The Budget 2017, announced by Finance Minister Arun Jaitley, has outlined several developments and plans for the tourism sector. Jaitley referred to tourism as a big employment generator and has announced that the government will set up five special tourism zones in co-ordination with state governments, alongside launching the Incredible India campaign on international level.

This is the first instance of the Railway Budget being integrated into the Union Budget. The merger of the Railway Budget with the general budget will give an impetus to the transport sector’s growth, opined PM Narendra Modi.

On tourism and related infrastructure front, the budget saw several announcements for railways, aviation, road and coastal connectivity.

Selected airports in Tier II cities have been identified for taking up operations and development under PPP model. However, the minister hasn’t revealed specific details on the same. The focus of railways for the 2017-2018 fiscal will be on passenger safety, capital works and cleanliness, among other issues such as infrastructure upgradation and provisions for passengers. The railways will also take steps for launching dedicated trains for tourism and pilgrimage purposes.

In this direction, Indian Railway Catering and Tourism Corporation (IRCTC) had announced last month it will launch the first pilgrim train for the North East region on February 17, which will connect to destinations like Jagannath and Konark temples.

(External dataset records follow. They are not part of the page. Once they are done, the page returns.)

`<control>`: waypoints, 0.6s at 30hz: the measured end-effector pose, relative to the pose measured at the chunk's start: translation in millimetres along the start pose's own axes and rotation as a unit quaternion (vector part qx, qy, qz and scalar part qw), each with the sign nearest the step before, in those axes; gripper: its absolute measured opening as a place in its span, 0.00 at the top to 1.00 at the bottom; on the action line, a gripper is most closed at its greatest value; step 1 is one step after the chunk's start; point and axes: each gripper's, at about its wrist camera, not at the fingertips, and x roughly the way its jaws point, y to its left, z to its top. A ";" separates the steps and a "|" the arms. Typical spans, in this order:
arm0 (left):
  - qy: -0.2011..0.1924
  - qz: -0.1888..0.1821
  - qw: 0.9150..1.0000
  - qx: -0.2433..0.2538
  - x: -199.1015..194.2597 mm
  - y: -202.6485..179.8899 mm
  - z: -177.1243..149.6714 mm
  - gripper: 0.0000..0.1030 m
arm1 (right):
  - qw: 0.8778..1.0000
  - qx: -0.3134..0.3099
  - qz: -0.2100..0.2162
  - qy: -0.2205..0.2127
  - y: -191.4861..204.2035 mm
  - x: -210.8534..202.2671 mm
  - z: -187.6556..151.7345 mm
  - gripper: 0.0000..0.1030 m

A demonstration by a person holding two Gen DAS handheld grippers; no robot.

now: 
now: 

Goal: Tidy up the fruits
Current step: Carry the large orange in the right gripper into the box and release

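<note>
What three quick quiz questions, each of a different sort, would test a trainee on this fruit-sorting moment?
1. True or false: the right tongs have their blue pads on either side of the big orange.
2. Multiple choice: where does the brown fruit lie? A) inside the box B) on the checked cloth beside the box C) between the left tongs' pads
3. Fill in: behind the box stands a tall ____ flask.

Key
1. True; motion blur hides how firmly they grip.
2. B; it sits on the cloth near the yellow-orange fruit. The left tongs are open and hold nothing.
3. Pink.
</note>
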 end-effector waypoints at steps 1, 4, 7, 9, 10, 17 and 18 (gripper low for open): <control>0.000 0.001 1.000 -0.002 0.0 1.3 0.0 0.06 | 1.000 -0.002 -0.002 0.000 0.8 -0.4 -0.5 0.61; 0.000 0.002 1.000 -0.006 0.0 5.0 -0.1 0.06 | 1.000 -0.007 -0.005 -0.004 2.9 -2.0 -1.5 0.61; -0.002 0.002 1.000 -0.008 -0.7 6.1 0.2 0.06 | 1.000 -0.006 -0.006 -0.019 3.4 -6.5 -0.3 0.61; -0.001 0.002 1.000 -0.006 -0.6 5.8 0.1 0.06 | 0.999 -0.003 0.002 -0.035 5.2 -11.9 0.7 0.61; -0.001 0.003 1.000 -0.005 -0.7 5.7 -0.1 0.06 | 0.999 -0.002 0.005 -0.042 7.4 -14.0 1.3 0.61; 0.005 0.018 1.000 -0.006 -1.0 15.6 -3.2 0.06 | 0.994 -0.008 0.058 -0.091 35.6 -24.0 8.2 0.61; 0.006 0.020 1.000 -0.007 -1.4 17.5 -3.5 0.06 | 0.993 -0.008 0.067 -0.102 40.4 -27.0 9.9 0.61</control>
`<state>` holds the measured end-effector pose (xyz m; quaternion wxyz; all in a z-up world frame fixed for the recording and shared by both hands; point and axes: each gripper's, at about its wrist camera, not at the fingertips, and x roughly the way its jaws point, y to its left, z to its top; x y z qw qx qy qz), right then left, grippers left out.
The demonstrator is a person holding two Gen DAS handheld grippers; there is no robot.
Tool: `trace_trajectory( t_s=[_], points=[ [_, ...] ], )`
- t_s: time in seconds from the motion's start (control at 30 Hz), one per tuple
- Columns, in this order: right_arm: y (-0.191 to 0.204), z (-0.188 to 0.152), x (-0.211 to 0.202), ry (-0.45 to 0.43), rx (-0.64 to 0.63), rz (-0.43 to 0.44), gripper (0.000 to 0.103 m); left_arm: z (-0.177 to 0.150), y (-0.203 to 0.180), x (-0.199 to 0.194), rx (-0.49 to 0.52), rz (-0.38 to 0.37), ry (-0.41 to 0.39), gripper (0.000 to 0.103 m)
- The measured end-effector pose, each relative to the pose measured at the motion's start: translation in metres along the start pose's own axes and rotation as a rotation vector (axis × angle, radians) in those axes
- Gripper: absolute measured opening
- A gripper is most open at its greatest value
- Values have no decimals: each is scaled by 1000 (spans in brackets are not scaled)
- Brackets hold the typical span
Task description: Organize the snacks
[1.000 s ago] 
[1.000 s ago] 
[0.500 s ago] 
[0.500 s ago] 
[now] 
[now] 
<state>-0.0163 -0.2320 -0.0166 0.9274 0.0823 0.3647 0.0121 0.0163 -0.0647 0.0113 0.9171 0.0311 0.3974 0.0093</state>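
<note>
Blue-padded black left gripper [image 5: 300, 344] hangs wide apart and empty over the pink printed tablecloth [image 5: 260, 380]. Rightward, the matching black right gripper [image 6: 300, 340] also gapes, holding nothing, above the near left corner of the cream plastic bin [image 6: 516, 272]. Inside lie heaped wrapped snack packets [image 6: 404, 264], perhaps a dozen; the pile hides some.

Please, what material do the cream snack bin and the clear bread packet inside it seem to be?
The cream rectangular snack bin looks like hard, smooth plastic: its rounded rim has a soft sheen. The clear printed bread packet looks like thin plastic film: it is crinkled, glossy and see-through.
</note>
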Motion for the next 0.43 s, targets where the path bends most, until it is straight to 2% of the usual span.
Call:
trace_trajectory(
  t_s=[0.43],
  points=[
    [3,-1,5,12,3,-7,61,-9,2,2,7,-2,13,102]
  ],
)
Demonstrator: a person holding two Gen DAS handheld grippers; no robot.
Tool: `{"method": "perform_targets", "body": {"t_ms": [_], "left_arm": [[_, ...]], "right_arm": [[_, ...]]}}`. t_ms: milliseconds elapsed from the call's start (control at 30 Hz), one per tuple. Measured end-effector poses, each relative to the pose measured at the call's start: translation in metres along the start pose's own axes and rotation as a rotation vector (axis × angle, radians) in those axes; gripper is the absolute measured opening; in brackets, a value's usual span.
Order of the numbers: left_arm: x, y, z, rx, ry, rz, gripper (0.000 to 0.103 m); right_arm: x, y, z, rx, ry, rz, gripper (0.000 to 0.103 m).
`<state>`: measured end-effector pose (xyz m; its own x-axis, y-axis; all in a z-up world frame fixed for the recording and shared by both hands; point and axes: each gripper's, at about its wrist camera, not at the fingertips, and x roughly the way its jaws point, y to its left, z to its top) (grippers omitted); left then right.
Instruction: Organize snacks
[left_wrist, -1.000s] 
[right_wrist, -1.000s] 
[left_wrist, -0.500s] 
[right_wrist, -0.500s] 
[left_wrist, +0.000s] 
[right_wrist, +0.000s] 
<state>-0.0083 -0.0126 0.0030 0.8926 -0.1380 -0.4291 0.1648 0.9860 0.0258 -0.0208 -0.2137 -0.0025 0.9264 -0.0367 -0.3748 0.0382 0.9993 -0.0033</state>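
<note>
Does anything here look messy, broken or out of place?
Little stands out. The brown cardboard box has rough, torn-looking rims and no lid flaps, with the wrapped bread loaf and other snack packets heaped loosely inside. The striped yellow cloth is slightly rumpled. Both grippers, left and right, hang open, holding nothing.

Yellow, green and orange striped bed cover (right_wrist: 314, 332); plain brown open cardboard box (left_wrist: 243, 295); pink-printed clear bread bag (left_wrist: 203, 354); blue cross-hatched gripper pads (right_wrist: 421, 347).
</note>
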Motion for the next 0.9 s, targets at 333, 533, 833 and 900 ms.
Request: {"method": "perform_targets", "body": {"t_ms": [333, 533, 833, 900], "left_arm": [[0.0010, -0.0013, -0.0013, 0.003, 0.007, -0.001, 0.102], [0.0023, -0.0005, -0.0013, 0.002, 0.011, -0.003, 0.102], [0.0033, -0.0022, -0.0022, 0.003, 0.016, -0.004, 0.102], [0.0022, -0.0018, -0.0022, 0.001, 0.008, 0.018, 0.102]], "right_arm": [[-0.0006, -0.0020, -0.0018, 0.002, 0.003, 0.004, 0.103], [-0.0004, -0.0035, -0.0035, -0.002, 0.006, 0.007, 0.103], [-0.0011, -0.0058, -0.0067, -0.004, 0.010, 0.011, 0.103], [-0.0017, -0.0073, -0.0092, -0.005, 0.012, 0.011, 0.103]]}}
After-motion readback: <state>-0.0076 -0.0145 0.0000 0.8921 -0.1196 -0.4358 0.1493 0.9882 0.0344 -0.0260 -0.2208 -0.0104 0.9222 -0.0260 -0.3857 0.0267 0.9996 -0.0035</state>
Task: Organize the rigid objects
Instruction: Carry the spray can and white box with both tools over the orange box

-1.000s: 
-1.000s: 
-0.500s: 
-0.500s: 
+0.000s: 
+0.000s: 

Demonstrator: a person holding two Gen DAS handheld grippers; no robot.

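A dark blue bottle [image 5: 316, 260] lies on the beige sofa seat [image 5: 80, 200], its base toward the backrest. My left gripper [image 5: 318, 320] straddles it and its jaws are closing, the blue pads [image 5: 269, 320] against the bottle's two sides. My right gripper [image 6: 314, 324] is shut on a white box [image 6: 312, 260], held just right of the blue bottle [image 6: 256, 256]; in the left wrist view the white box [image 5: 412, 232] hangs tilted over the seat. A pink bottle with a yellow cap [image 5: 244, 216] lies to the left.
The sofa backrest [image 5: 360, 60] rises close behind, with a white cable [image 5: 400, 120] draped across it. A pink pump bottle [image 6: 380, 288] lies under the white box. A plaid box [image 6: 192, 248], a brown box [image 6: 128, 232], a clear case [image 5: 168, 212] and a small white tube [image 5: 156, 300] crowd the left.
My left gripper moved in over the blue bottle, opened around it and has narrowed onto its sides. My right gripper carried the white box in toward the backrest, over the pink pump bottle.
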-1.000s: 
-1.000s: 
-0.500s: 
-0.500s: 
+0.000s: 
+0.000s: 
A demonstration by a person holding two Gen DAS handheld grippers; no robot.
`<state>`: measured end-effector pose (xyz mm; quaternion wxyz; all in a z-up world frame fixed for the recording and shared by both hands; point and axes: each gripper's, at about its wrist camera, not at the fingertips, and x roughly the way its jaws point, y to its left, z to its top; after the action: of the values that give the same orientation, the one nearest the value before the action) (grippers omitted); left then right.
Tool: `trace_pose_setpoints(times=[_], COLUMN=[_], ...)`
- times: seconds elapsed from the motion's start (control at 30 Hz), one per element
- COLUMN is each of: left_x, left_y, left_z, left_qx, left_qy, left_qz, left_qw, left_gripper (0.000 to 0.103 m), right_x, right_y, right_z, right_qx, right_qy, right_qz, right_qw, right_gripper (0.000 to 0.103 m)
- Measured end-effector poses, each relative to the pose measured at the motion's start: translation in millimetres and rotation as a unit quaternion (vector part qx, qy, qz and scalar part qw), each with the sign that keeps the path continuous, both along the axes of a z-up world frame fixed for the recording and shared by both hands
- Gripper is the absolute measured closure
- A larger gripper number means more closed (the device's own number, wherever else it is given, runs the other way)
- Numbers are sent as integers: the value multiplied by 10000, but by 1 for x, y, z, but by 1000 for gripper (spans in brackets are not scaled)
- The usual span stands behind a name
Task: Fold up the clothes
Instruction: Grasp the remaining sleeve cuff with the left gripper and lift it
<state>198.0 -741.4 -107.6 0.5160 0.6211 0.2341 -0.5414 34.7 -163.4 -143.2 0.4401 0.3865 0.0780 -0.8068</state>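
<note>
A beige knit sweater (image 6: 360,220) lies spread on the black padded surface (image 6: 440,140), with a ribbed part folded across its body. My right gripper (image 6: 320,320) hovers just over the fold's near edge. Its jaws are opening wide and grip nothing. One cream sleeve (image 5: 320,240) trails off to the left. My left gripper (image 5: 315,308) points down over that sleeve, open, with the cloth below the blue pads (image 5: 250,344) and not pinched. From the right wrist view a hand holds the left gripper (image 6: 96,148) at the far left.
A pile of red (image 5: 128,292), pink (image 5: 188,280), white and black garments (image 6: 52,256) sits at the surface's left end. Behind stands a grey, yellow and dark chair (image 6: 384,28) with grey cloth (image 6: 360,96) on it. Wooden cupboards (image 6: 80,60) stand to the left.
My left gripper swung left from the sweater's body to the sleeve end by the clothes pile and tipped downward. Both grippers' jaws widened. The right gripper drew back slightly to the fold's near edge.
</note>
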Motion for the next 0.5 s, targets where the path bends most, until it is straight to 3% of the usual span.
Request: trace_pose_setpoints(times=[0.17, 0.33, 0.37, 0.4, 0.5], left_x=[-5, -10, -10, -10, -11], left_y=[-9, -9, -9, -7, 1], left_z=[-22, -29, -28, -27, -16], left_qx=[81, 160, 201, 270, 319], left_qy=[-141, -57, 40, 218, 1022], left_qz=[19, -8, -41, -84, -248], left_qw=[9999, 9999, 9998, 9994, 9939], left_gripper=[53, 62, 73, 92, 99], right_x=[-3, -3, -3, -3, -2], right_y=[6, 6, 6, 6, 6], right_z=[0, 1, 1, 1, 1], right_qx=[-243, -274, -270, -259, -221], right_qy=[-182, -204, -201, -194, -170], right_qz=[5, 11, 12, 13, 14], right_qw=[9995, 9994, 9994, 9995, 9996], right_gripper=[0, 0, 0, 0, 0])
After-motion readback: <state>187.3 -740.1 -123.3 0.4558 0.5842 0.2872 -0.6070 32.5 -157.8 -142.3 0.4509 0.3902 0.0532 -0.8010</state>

In another highlight of the budget, promoting the government’s digital initiatives, service charge on e-tickets booked through IRCTC has been withdrawn. The government also removed all duties on devices used in the process of cashless transactions like point of sales machines, finger print readers etc.

A total of Rs 1.3 lakh crore has been allotted for solar powered and disabled-friendly railway stations. By 2019, all coaches of Indian Railways will be fitted with bio-toilets. Rail safety fund with a corpus of Rs 100,000 crore will be created over a period of five years. Jaitley has announced a total of Rs 55,000 crore for railways in Budget 2017. Whereas, the transport sector in genaral has been allocated Rs 2.41 lakh crore.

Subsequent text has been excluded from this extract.